● **WHAT TO DO**: Please return all of the material exactly, with no line missing.

++++++++++

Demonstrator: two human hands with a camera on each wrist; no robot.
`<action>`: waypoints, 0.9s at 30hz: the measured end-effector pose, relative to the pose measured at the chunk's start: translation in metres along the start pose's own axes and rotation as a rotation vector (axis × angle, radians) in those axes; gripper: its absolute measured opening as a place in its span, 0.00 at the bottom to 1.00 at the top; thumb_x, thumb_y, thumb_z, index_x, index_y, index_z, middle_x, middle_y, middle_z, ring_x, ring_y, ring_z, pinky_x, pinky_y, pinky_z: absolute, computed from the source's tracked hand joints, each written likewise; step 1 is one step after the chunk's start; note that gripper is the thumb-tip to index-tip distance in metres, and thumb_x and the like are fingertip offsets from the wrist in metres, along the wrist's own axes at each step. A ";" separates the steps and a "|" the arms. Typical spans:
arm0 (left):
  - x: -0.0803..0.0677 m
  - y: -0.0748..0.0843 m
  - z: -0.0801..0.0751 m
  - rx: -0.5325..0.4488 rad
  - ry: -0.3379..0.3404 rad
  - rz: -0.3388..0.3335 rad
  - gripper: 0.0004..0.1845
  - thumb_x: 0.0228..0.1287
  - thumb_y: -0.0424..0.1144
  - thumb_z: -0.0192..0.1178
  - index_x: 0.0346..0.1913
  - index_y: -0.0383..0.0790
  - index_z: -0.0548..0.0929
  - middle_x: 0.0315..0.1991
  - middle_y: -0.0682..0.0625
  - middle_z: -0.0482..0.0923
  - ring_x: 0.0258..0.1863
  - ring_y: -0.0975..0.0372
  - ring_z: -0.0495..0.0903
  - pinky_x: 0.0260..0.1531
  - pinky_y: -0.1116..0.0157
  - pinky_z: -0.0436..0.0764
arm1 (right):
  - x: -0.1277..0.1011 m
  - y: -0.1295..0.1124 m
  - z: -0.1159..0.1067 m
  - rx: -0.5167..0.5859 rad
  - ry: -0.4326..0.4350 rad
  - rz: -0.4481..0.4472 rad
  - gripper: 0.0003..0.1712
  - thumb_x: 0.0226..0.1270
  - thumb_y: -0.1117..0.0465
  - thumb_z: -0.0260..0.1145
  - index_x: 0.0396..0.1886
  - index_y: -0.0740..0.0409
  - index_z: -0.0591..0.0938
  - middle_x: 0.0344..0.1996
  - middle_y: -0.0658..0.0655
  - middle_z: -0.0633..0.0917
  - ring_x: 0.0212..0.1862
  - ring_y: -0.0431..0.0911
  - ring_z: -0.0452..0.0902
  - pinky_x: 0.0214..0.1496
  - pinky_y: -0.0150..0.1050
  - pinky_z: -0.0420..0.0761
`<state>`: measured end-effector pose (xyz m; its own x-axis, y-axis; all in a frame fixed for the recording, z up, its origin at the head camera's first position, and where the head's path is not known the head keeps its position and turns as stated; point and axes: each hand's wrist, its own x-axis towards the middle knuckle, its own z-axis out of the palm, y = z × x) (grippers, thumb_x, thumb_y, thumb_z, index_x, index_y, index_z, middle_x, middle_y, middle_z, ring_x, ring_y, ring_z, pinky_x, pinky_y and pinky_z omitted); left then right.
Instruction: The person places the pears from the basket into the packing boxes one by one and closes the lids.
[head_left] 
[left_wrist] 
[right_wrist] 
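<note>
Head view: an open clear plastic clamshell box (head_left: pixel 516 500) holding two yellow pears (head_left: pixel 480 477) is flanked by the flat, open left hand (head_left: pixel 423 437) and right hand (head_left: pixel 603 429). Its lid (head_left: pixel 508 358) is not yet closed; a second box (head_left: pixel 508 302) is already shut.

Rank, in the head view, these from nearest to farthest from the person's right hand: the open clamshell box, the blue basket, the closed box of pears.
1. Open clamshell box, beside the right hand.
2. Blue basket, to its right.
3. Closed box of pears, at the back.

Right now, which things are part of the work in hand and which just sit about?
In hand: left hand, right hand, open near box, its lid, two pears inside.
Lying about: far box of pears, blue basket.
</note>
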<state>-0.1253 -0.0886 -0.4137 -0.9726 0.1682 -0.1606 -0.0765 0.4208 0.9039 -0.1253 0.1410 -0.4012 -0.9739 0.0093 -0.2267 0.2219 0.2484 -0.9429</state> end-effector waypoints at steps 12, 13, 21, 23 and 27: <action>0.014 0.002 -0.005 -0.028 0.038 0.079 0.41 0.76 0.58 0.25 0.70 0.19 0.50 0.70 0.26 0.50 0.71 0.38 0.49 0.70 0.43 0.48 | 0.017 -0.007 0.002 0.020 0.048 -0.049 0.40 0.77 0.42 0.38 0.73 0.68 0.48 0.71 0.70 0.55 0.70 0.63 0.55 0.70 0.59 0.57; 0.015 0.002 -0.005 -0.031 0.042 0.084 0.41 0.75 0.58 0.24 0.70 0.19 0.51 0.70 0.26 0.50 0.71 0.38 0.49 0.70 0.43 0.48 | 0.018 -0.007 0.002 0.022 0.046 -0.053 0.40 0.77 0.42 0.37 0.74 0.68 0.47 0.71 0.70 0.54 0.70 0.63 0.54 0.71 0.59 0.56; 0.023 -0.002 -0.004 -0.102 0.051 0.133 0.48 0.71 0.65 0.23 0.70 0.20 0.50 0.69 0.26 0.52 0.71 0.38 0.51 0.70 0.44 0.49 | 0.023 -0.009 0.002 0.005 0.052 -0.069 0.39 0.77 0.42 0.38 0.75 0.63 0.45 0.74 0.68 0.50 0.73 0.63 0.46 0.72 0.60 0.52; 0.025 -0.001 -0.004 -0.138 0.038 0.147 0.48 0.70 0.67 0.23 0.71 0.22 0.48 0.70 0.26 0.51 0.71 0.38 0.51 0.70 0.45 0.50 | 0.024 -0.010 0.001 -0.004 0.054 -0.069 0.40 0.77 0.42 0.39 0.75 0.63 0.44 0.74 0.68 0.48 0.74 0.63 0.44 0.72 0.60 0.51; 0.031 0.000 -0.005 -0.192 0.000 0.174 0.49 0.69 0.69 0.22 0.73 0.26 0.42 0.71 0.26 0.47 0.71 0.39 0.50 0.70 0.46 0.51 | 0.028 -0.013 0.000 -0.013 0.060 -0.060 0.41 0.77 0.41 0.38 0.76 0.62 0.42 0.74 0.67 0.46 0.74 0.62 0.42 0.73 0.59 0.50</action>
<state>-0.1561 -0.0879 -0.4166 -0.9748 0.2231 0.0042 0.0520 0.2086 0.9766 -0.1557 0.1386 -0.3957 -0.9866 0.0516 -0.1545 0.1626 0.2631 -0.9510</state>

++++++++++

● **SOLUTION BELOW**:
Demonstrator: two human hands with a camera on each wrist; no robot.
`<action>`: waypoints, 0.9s at 30hz: the measured end-effector pose, relative to the pose measured at the chunk's start: translation in metres along the start pose's own axes and rotation as a rotation vector (axis × angle, radians) in those axes; gripper: its absolute measured opening as a place in its span, 0.00 at the bottom to 1.00 at the top; thumb_x, thumb_y, thumb_z, index_x, index_y, index_z, middle_x, middle_y, middle_z, ring_x, ring_y, ring_z, pinky_x, pinky_y, pinky_z: absolute, computed from the source's tracked hand joints, each written likewise; step 1 is one step after the chunk's start; note that gripper is the thumb-tip to index-tip distance in metres, and thumb_x and the like are fingertip offsets from the wrist in metres, along the wrist's own axes at each step. A ";" separates the steps and a "|" the arms. Typical spans:
arm0 (left):
  - x: -0.0803..0.0677 m
  - y: -0.0748..0.0843 m
  - z: -0.0801..0.0751 m
  - rx: -0.5325..0.4488 rad
  - ry: -0.3379..0.3404 rad
  - rz: -0.3388..0.3335 rad
  - gripper: 0.0004..0.1845
  - thumb_x: 0.0228..0.1287
  - thumb_y: -0.0424..0.1144
  - thumb_z: -0.0192..0.1178
  - index_x: 0.0346..0.1913
  - index_y: -0.0383..0.0790
  - index_z: -0.0548..0.0929
  - middle_x: 0.0315..0.1991
  - middle_y: -0.0682..0.0625
  - middle_z: -0.0482..0.0923
  - ring_x: 0.0258..0.1863
  - ring_y: -0.0975..0.0372
  - ring_z: -0.0495..0.0903
  - pinky_x: 0.0260..0.1531
  - pinky_y: -0.1116..0.0157
  - pinky_z: -0.0436..0.0764
arm1 (right):
  - x: -0.1277..0.1011 m
  - y: -0.1295..0.1124 m
  - z: -0.1159..0.1067 m
  - rx: -0.5167..0.5859 rad
  - ry: -0.4326..0.4350 rad
  - rz: -0.4481..0.4472 rad
  - gripper: 0.0003..0.1712
  - thumb_x: 0.0226..0.1270
  - thumb_y: -0.1117..0.0465
  - thumb_z: -0.0260..0.1145
  - index_x: 0.0396..0.1886
  - index_y: -0.0740..0.0409
  - index_z: -0.0591..0.0938
  - middle_x: 0.0344..0.1996
  - middle_y: -0.0658..0.0655
  - middle_z: -0.0633..0.0917
  - ring_x: 0.0212..0.1862
  - ring_y: -0.0431..0.0911
  - ring_z: -0.0452..0.0902
  - pinky_x: 0.0214..0.1496
  - pinky_y: -0.0150..0.1050
  - pinky_z: -0.0420..0.0761
`<state>`: measured end-effector pose (xyz m; its own x-axis, y-axis; all in a frame fixed for the recording, z up, its origin at the head camera's first position, and where the head's path is not known the head keeps its position and turns as stated; point and axes: each hand's wrist, its own x-axis towards the middle knuckle, its own z-axis out of the palm, y = z × x) (grippers, thumb_x, thumb_y, thumb_z, index_x, index_y, index_z, middle_x, middle_y, middle_z, ring_x, ring_y, ring_z, pinky_x, pinky_y and pinky_z omitted); left then right.
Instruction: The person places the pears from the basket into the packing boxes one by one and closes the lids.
[head_left] 
[left_wrist] 
[right_wrist] 
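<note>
Head view: an open clear plastic clamshell box (head_left: pixel 516 500) holding two yellow pears (head_left: pixel 480 477) is flanked by the flat, open left hand (head_left: pixel 423 437) and right hand (head_left: pixel 603 429). Its lid (head_left: pixel 508 358) is not yet closed; a second box (head_left: pixel 508 302) is already shut.

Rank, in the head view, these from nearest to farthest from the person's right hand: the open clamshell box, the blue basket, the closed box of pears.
1. Open clamshell box, beside the right hand.
2. Blue basket, to its right.
3. Closed box of pears, at the back.

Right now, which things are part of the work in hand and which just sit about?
In hand: left hand, right hand, open near box, its lid, two pears inside.
Lying about: far box of pears, blue basket.
</note>
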<state>-0.1253 -0.0886 -0.4137 -0.9726 0.1682 -0.1606 -0.0765 0.4208 0.9039 -0.1253 0.1410 -0.4012 -0.9739 0.0093 -0.2267 0.2219 0.2484 -0.9429</state> end-effector waypoints at steps 12, 13, 21, 23 and 27: <action>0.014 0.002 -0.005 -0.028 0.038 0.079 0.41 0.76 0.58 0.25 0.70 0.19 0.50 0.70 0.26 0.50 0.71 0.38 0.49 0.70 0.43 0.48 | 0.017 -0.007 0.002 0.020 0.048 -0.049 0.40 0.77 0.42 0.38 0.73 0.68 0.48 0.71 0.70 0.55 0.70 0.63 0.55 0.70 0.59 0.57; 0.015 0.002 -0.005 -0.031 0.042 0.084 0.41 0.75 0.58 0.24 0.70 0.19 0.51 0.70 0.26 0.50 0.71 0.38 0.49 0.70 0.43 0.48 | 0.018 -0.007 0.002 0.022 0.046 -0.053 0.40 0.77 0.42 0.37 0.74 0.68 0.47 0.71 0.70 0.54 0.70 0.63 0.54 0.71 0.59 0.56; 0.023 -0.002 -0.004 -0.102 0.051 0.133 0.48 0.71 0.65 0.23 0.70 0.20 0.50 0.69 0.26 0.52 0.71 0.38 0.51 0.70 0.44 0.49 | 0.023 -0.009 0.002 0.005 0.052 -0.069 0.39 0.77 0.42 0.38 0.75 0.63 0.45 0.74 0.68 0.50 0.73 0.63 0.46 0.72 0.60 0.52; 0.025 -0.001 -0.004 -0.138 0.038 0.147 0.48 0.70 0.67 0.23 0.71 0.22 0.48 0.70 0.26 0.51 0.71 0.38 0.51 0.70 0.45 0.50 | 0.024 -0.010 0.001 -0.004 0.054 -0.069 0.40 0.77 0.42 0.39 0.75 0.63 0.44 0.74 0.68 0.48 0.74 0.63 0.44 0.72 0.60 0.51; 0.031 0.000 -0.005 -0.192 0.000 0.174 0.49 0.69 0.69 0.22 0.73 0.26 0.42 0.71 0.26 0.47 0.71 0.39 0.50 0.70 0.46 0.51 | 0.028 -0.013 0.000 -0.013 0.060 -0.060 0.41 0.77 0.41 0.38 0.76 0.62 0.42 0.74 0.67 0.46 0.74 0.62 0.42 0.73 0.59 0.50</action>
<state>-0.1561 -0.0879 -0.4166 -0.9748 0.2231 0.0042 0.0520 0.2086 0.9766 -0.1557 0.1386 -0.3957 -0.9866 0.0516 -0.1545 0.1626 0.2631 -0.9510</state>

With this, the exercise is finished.